Diarmuid O'Carroll

Personal information
- Full name: Diarmuid O'Carroll
- Date of birth: 16 March 1987 (age 38)
- Place of birth: Killarney, Ireland
- Position(s): Forward

Team information
- Current team: Sparta Prague (Assistant)

Youth career
- 1995–2002: Killarney Athletic
- 2002–2003: Home Farm
- 2003–2006: Celtic

Senior career*
- Years: Team / Apps / (Gls)
- 2003–2008: Celtic / 0 / (0)
- 2007: → Ross County (loan) / 15 / (2)
- 2008–2009: Morecambe / 29 / (5)
- 2009–2010: Airdrie United / 30 / (5)
- 2010: Valur / 6 / (0)
- 2011–2012: Glenavon / 33 / (4)
- 2012–2014: Cliftonville / 65 / (12)
- 2014–2016: Crusaders / 53 / (13)
- 2018: Dungannon Swifts / 4 / (0)
- Total:  / 231 / (41)

International career
- 2006: Republic of Ireland U21 / 4 / (0)

Managerial career
- 2015–2017: Crusaders Strikers
- 2019: Glentoran Women
- 2019–2021: Motherwell U18
- 2021–2022: Morecambe (First-team coach)
- 2022–2024: St Mirren (Assistant)
- 2022–2024: St Mirren B
- 2023–: Northern Ireland (Senior Coach)
- 2024–2025: Newcastle United U21
- 2025–: Sparta Prague (Assistant)

= Diarmuid O'Carroll =

Irish footballer

Diarmuid O'Carroll (born 16 March 1987) is an Irish retired professional footballer.
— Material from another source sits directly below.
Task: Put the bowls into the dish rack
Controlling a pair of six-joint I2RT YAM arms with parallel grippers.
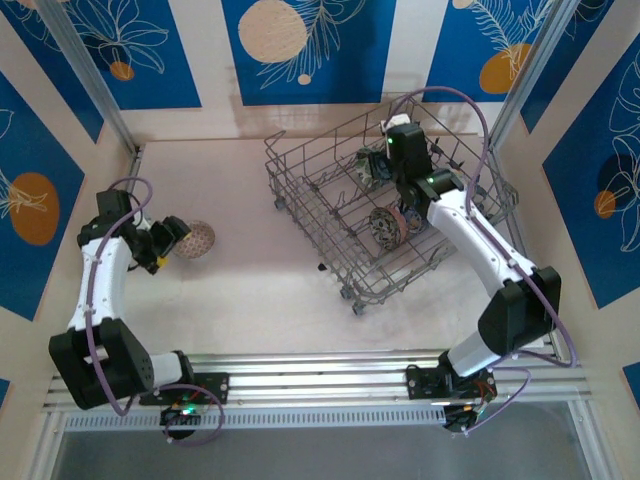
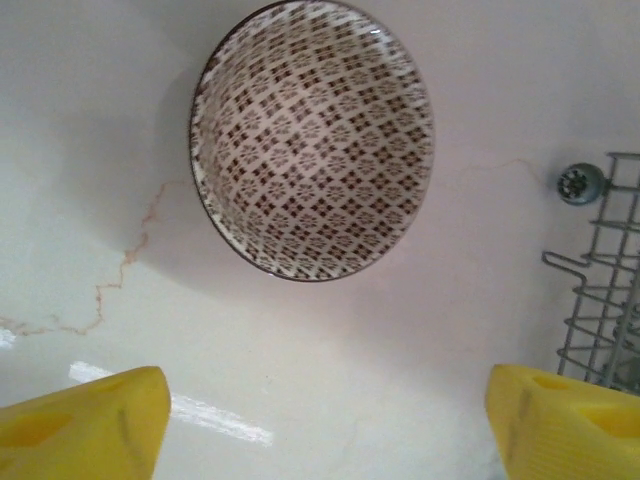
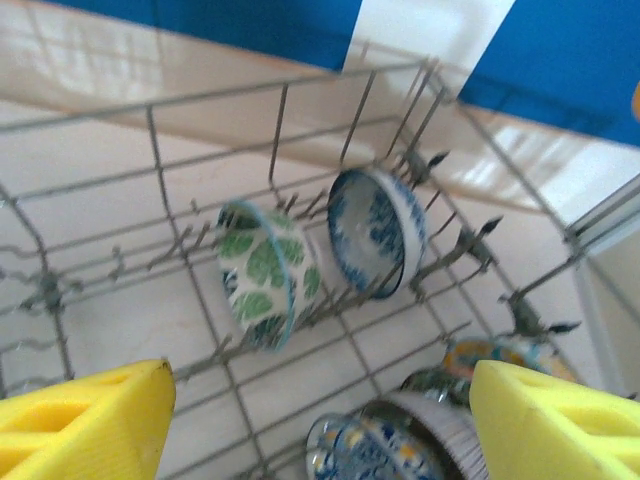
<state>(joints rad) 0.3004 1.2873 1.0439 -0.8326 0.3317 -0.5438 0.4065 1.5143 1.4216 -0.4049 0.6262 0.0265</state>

He has worked in various roles in football such as for the Irish Football Association as Club and Community Development Officer within the Football Development Department.

== Club career ==

Diarmuid O'Carroll started his youth career with Home Farm before joining Celtic's Youth Academy, he had featured for Celtic's reserve side for several years, but did not play for the first team. In 2007, he had a loan spell with Ross County F.C. and, in July 2008, it was announced that O'Carroll had signed a one-year deal with English League Two side Morecambe.

In the summer of 2009 O'Carroll had many trials, including one at Újpest FC, but he did not agree a deal with the Hungarian club. He played for Shamrock Rovers in their win over Hibernian F.C. in July but was not offered a contract One month later he signed a one-year deal with Airdrie United. Due to financial cutbacks at the club, he left in May 2010. O'Carroll then went on trial at Raith Rovers. He scored his first goal for Raith as a trialist away to Forfar Athletic in a pre-season friendly on 13 July 2010. On 30 July he signed for Icelandic side Valur where he also worked as a youth coach.

In November 2010, after returning from Iceland O'Carroll signed a pre-contract agreement with Glenavon in Northern Ireland. He became eligible to play from January 2011.
In an Irn-Bru league cup match on 20 September 2011, O'Carroll scored a double hat trick Until this time, he played for amateur side Dollingstown to maintain his match fitness.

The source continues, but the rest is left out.